Task item: Among the records below, find the line with "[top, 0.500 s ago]" and the line with "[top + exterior". Set down both and every line between, exactly and with no pictures, but nothing else.

Data excerpts:

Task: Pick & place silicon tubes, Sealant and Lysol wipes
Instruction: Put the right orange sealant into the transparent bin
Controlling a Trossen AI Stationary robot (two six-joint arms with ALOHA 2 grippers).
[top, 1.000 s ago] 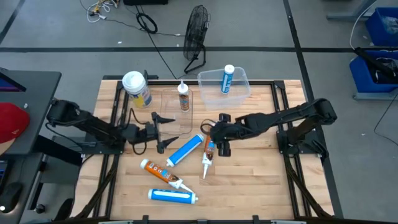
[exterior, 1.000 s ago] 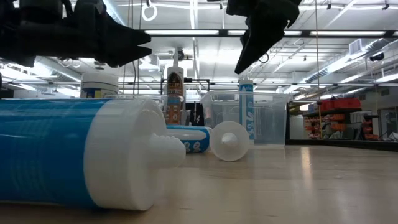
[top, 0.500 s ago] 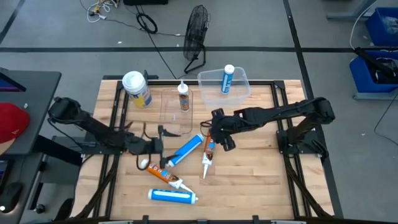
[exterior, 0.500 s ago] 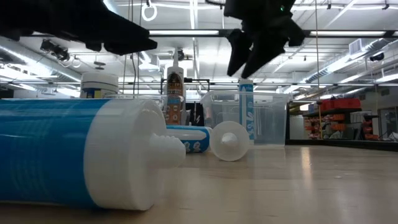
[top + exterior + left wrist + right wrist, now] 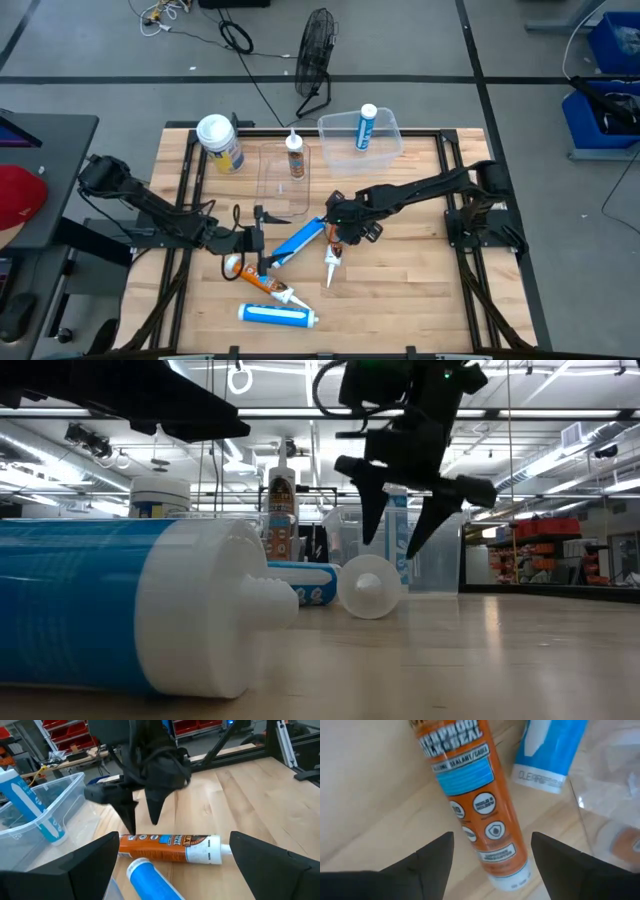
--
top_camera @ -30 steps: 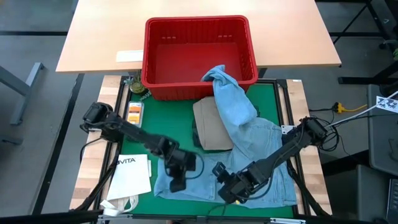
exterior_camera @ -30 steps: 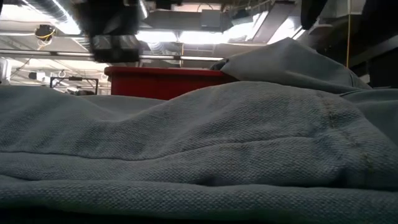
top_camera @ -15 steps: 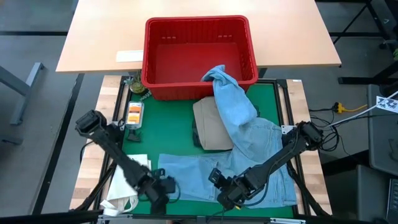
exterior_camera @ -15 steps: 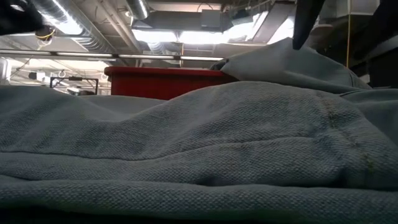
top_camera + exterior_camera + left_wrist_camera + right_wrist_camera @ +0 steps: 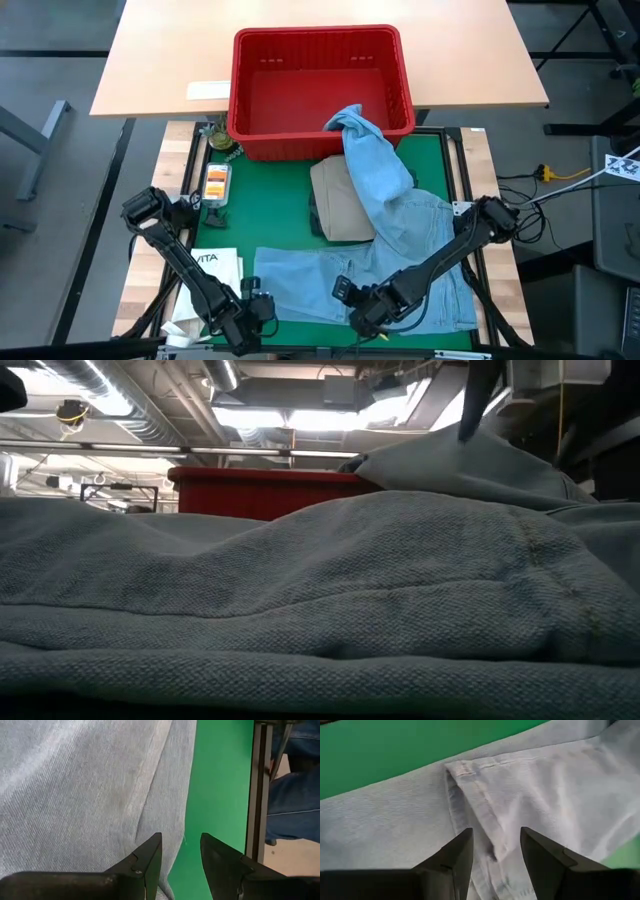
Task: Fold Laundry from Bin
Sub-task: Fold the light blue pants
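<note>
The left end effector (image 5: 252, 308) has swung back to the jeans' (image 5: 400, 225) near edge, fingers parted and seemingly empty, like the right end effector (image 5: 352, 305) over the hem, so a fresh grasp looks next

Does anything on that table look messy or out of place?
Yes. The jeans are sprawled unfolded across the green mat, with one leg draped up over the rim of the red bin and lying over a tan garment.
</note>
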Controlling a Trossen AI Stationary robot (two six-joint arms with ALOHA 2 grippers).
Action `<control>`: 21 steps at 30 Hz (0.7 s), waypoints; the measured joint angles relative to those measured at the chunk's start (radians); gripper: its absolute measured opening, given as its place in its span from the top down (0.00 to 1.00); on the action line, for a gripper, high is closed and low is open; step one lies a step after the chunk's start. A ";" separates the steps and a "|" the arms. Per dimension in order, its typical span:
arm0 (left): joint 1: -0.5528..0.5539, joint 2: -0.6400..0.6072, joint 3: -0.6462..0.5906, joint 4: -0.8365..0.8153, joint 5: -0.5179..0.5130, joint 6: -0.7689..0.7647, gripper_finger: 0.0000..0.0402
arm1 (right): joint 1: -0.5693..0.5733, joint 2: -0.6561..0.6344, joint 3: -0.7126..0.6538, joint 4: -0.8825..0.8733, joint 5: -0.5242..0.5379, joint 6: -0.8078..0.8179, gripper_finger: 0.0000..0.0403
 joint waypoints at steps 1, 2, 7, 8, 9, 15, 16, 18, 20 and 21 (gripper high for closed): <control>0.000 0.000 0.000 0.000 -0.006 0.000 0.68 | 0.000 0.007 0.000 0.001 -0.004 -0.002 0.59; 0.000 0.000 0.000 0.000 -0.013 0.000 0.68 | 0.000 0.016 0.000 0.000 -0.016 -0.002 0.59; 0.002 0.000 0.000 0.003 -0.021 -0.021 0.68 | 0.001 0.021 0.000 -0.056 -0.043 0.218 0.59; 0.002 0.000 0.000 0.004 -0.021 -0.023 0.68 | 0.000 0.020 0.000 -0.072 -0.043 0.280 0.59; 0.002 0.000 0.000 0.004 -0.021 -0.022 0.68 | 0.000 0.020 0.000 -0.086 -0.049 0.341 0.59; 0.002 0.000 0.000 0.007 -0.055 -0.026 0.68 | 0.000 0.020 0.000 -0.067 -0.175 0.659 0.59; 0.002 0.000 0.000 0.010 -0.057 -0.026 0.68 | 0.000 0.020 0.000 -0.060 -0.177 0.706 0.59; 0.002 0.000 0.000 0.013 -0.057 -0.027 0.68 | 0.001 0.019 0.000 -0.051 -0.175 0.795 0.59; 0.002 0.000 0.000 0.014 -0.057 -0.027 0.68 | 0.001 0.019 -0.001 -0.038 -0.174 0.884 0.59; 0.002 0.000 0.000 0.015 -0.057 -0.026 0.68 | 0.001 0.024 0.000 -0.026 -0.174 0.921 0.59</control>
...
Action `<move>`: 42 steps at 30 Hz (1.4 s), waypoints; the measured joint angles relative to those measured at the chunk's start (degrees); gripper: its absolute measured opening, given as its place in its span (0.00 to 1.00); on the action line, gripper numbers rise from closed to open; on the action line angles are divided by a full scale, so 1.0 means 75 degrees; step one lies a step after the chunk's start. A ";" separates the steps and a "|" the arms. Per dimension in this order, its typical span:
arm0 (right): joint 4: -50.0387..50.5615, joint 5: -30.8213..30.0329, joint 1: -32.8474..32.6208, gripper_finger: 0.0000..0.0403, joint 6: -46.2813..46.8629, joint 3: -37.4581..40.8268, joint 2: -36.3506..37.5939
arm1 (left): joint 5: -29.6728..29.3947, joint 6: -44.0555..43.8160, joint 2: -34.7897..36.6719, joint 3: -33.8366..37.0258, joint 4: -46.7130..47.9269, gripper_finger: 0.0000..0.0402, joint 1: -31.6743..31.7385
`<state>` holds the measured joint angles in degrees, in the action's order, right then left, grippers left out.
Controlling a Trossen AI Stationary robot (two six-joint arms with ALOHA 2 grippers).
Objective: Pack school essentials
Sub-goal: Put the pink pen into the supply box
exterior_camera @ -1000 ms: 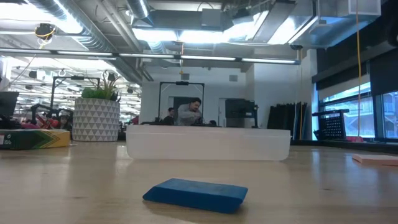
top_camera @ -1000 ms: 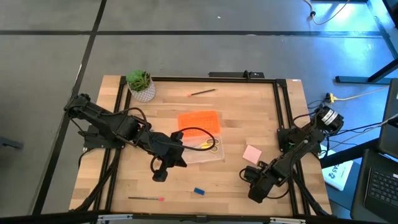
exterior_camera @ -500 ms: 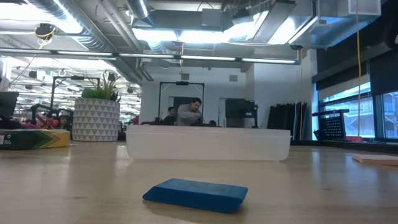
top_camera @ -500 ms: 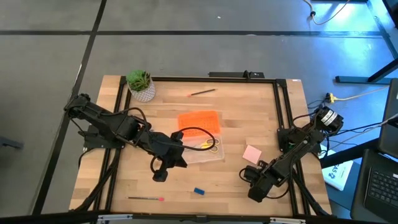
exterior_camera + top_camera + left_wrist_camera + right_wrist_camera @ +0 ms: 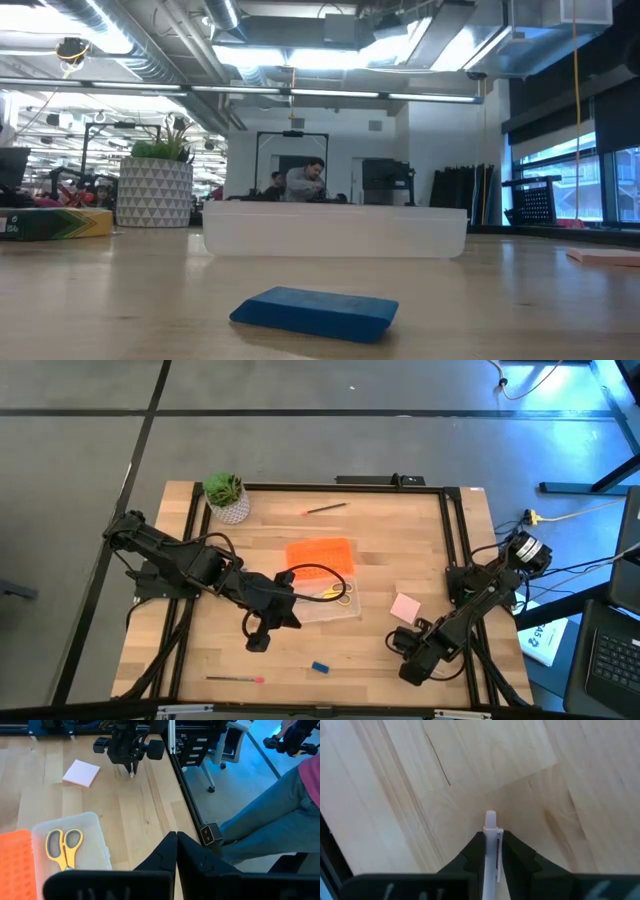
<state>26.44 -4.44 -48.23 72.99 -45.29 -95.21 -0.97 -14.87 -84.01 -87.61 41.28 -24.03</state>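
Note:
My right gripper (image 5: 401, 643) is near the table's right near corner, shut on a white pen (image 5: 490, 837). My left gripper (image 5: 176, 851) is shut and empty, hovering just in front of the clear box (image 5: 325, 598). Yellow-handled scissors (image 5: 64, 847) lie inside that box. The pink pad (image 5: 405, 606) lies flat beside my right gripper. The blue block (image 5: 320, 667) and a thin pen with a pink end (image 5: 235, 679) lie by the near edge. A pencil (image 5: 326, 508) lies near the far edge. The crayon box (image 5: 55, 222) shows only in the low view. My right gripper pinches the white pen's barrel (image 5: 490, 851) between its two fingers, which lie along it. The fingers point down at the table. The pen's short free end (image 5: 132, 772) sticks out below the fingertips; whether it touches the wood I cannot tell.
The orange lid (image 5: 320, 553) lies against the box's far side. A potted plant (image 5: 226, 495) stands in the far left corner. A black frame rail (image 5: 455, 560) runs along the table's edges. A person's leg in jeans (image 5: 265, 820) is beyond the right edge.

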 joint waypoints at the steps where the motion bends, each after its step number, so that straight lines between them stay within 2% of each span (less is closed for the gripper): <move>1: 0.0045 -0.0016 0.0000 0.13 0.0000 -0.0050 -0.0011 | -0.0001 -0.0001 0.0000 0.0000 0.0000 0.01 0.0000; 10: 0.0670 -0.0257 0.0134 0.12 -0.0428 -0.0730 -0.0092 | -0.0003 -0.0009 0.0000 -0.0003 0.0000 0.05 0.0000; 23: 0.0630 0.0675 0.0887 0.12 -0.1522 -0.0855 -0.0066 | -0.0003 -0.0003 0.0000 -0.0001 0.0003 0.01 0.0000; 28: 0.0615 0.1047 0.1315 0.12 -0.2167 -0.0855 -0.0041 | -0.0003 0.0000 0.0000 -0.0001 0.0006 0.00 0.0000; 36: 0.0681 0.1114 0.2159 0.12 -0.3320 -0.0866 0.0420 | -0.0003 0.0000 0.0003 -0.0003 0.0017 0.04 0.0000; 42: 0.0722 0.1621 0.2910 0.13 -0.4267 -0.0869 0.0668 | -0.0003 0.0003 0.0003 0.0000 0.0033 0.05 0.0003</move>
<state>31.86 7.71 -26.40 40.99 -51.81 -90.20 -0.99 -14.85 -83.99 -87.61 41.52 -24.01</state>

Solution:
[top, 0.500 s ago] 
[exterior, 0.500 s ago] 
[top + exterior + left wrist + right wrist, now] 

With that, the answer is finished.